Universities need to become more flexible, adaptable and agile to ensure that students are prepared for a fast-moving, disruptive world impacted by evolving technologies such as artificial intelligence, sweeping trade disruptions, and significant demographic changes, a meeting of Pacific Rim university leaders heard.

Meeting on the margins of the Asia-Pacific Economic Cooperation (APEC) education ministers meeting in Jeju, South Korea, the APEC University Leaders Forum (AULF) focused on the theme: “Leveraging AI in higher education to address Asia Pacific challenges”.

A panel of experts specifically examined universities’ role in producing graduates with skills relevant to a future disrupted by AI and other dramatic changes.

The AULF is made up of university heads from Asia, Australia and New Zealand, and North and South America representing APEC’s 21 members.
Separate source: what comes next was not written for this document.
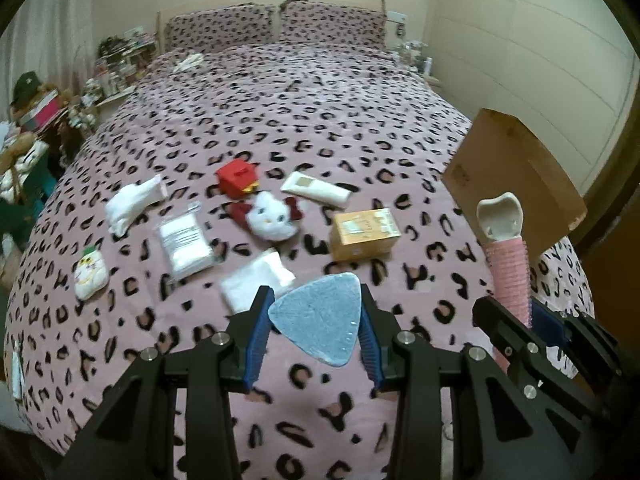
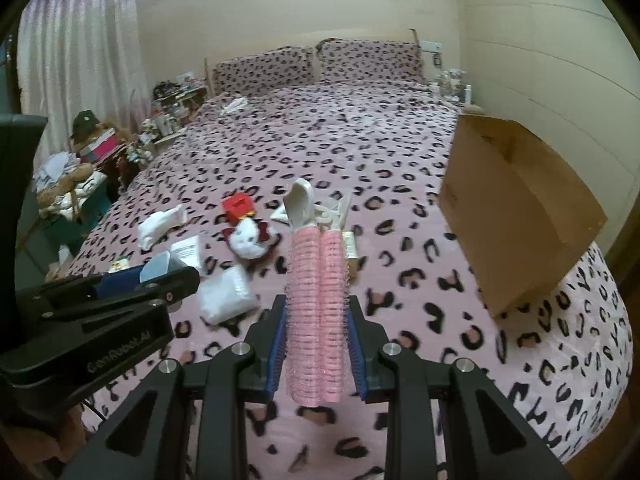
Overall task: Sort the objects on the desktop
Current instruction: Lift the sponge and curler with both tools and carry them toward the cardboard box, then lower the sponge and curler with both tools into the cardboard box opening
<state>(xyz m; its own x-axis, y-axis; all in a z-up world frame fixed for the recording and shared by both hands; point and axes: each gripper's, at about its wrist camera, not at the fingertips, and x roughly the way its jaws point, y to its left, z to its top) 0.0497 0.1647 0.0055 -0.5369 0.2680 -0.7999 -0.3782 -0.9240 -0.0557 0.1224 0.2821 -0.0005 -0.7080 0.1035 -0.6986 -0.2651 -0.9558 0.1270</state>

The forum, held from 12 to 13 May, was jointly hosted by South Korea’s Pusan National University (PNU) and the Association of Pacific Rim Universities (APRU) in partnership with the South Korean Ministry of Education.

This article is part of a series on Pacific Rim higher education and research issues published by University World News and supported by the Association of Pacific Rim Universities. University World News is solely responsible for the editorial content.


In welcoming remarks on the opening day, APRU chief executive Thomas Schneider described the world as “hyperconnected through trade, finance, modern communication and a mobility of people unseen in earlier phases of history”. Simultaneously, the globe is politically increasingly fragmented, he said.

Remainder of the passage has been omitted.